Monday, July 9, 2012

Fantastic Fermentation

Zymology, the study of fermentation
Ever since starting at NW&W, I've been intrigued by fermented foods and their health benefits.  As nutritionists and educators we encourage our clients to consume more fermented foods (yogurt, kefir, miso, sauerkraut, kimchi, and kombucha).  Why?  These fermented foods contain good bacteria; probiotics, that when eaten on a regular basis populate in our intestines and push out bad bacteria, viruses, and candida.  The United States, is one of the few countries that does not eat a fermented food at every meal, or at least 1+ times per day.  In Korea people eat a small amount of kimchi with each meal.  In Japan, miso broth is served with meals, or is incorporated into the meal.  In Poland, some people consume up to 1 quart of plain full fat yogurt each day.  And what do people in these countries have to boast about thanks to these fermented foods?  Happy digestive tracts and therefore fewer illnesses!  Our intestinal tract houses a majority of our immune system; if bad bugs can't multiply there, we stay healthy.  

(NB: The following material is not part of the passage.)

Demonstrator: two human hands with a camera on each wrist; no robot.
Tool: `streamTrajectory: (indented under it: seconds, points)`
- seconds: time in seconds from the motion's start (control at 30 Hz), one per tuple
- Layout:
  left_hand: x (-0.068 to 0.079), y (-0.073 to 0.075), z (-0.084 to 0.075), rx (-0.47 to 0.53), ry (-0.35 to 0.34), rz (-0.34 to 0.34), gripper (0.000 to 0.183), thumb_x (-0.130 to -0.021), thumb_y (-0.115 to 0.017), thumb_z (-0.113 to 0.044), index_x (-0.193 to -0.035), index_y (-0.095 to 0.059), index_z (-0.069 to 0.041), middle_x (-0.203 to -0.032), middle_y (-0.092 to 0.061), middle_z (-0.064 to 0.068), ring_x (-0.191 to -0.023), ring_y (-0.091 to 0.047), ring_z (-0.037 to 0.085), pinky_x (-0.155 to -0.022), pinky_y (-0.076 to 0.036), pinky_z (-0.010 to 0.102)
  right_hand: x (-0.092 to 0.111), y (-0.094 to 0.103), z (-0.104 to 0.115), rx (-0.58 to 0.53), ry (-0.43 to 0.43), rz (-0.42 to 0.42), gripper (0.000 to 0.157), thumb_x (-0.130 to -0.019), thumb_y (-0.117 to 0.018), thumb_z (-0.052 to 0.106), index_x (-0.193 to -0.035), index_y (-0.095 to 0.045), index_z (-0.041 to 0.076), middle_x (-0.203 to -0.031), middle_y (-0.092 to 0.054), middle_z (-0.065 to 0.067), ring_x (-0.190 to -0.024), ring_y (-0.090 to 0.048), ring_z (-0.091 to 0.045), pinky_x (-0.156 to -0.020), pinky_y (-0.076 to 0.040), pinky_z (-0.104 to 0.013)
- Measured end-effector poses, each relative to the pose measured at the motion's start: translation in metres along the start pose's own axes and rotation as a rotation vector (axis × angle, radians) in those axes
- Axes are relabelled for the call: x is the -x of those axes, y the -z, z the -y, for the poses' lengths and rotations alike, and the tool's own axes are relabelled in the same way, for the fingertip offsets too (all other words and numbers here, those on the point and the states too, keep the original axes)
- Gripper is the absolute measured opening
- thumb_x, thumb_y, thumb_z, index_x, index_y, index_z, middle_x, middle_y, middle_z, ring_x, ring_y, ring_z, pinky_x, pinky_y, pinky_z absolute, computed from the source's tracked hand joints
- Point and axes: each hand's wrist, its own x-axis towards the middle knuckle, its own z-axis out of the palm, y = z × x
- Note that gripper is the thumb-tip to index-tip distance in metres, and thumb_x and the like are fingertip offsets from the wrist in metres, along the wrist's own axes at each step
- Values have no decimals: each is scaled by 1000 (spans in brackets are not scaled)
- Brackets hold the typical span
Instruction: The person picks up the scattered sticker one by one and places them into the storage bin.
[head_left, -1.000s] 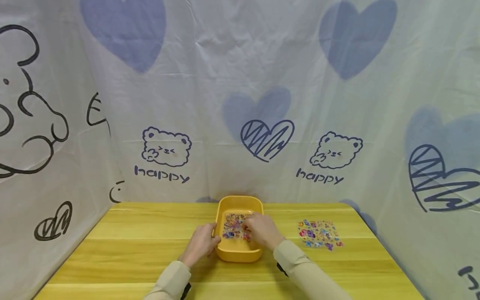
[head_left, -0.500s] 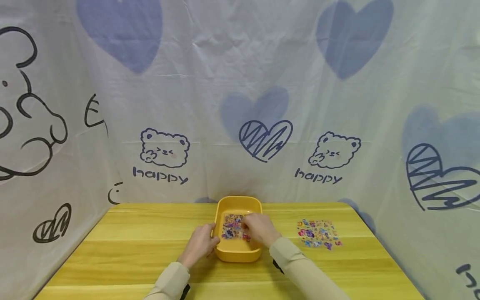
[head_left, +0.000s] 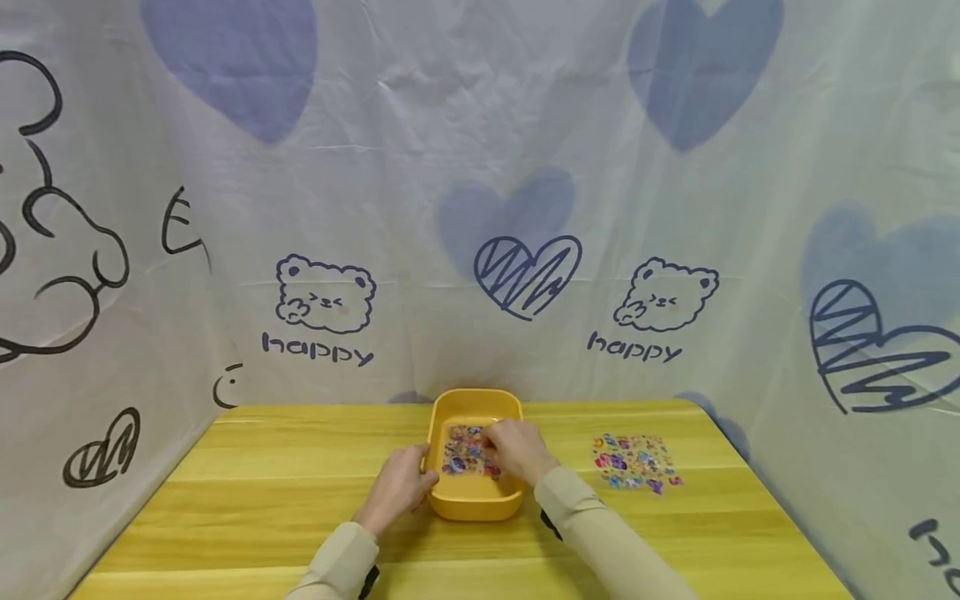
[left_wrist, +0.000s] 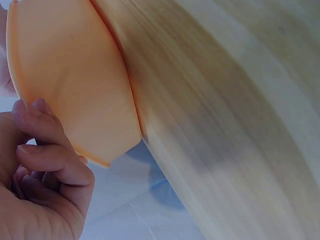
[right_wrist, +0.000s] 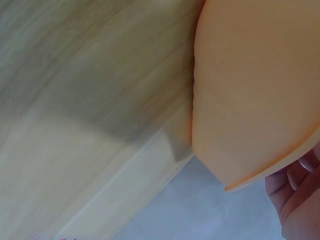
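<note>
A yellow rectangular plastic tray stands on the table with colourful sticker sheets lying in it. My left hand holds the tray's left rim; in the left wrist view its curled fingers meet the rim, close against the outer wall. Reaching over the right rim, my right hand has bent fingers, their tips down at the right part of the stickers. I cannot tell whether these fingertips pinch a sheet. In the right wrist view, the tray wall hides most of this hand.
Another clear sheet of colourful stickers lies on the table to the right of the tray. The wood-grain table ends at the back against a white cloth printed with hearts and bears. Similar cloth hangs on both sides.
The head view has shifted slightly, moving the whole scene a little left in the picture. Both hands keep nearly the same places at the tray, with slight movement of the right fingers.
</note>
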Motion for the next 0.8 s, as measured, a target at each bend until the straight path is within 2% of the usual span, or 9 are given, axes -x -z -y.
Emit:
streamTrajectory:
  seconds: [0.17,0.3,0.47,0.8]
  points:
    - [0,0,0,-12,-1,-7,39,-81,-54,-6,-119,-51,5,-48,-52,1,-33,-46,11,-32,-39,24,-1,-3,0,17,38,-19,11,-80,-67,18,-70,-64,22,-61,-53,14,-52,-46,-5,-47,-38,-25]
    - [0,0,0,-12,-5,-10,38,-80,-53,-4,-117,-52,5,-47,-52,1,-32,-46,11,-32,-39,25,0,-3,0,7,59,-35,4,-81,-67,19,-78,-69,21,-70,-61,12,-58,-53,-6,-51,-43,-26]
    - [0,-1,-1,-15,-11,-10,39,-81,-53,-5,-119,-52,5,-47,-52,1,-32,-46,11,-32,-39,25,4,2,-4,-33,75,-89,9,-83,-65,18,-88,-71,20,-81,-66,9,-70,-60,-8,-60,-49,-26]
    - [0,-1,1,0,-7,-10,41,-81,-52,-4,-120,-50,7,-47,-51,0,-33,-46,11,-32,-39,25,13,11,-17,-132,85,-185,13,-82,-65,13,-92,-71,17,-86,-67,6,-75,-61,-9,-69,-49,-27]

Growing up in the midwest I learned to enjoy sauerkraut with my brats and pork chops.  However, I've learned that the canned varieties and even the refrigerated ones packaged with vinegar do not contain probiotics.  These types have been heated to too high of a temp, and this kills off any happy bugs they may have contained.  Instead, you must buy kraut with only three main ingredients: cabbage, water, and salt.  A very tasty brand is Bubbies, they also make great pickles.  Ryan has now become addicted to both.

So how do these happy bacteria get into these fermented foods?  We either add them from previous batches of fermenting, or they enter on their own through the air (think sour dough bread starter).  Instead of going to in-depth, checkout this website for more on how fermentation works.

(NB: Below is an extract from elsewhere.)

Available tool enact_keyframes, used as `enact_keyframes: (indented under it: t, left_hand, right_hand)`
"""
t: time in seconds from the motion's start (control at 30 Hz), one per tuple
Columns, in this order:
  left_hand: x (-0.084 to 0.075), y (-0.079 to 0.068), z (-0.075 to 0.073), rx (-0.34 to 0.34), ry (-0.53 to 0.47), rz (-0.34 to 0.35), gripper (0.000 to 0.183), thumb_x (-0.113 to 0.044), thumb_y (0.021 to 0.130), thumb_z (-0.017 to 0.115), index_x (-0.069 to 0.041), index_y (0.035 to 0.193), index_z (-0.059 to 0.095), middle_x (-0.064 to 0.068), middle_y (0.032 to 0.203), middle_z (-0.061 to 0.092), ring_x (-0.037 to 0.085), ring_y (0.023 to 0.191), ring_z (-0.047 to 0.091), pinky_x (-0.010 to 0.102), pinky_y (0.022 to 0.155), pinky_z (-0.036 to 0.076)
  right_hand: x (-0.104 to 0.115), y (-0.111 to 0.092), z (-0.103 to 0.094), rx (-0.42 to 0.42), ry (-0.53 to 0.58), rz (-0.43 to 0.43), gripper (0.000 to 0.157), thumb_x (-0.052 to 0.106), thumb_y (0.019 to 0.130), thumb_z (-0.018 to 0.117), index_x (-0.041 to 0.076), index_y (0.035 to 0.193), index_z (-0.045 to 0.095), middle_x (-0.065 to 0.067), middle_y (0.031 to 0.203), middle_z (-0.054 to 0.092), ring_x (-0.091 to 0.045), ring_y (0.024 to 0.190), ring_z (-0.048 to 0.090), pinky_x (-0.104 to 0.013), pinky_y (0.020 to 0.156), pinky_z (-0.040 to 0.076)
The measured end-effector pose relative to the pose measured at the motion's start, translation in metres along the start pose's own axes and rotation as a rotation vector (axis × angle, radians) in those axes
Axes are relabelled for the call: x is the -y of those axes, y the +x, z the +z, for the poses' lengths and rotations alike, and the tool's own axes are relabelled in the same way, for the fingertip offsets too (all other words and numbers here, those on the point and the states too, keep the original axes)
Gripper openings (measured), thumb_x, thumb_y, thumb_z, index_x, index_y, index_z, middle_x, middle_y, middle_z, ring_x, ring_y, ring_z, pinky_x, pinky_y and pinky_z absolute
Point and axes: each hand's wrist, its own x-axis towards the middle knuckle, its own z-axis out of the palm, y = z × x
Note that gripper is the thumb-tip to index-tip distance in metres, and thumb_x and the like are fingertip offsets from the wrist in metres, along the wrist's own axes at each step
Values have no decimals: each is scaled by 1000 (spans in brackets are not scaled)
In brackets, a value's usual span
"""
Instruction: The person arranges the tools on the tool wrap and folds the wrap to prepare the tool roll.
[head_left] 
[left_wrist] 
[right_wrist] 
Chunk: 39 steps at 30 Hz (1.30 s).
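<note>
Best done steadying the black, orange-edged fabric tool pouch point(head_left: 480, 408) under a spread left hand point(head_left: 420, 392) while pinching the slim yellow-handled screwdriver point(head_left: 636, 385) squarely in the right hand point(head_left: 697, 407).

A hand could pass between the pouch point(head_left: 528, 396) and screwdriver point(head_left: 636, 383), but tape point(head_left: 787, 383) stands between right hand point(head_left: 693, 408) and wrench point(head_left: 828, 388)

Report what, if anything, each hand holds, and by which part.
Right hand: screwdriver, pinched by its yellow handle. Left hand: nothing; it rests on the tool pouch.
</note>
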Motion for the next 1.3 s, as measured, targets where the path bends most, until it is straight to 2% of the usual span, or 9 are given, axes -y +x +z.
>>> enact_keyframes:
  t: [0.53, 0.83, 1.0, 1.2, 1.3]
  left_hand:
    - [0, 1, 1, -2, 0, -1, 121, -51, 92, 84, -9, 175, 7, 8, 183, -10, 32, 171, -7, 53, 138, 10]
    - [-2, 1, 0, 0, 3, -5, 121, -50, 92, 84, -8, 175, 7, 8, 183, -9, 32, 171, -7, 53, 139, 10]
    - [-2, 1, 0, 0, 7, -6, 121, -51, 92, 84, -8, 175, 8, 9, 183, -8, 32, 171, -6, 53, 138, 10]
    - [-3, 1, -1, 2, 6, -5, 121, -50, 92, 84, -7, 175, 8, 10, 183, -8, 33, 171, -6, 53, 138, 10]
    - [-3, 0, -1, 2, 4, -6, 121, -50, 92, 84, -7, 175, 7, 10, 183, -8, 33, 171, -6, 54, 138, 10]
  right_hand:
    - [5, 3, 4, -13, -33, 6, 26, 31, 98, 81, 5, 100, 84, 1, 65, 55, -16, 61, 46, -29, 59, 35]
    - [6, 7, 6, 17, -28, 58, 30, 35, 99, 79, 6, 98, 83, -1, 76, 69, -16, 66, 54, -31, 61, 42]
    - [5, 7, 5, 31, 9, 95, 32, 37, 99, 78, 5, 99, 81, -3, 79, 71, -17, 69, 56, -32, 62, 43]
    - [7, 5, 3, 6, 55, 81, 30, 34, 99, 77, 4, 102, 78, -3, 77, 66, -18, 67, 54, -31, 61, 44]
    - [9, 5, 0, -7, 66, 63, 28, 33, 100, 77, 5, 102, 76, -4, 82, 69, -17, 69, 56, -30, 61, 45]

Just like sauerkraut, not all fermented foods are created equal.  Kombucha is a great example.  Yes, its a  nice effervesant treat, but many brands contain too much sugar, and too few live organisms to really do much good.  Yogurt, including Activia, has become a perverse version of its original self.  Yogurt is supposed to have fat and be tangy.  It's not supposed to be pink, blue, and sickeningly sweet.  Excess sugar in our diets will feed the bad bacteria in our guts.  Instead, choose full fat plain yogurt and add your own fruit and a drizzle of honey.

Maybe you are like me and want to try making your own fermented foods.  Guess what?  It's supper easy!  Even though I have never eaten Kimchi, I've been curious about it, and decided to make my own after reading about it in my Urban Farm magazine.  The recipe they suggested came straight from "Nourishing Traditions"  by Sally Fallon.  After having already made my kimchi, I looked at several recipes online, and I believe Sally may have simplified her recipe and toned down the flavors for American taste buds.  Here are a couple recipes that seem much more traditional and probably pack quite a flavor punch.  All Recipes  and Maangchi

For my first batch I'm pretty happy.  After one day on the counter I could start to see small bubbles, and the cabbage mixture began to rise to the top.  Once refrigerated it dropped back down into the jar.  But it's fun to see how much it "expands"  This batch was salty, not really spicy at all, but very fermented.  I've enjoyed adding a fork full to my salads, using it as a burger topping, and having a few bites with stir-fry.  I now feel confident that I can try fermenting other foods.  Think I'll try radishes next.  The process is very easy, and is a great project for kids.  It will teach them about food science, and give them a chance to incorporate more probiotics into their diet.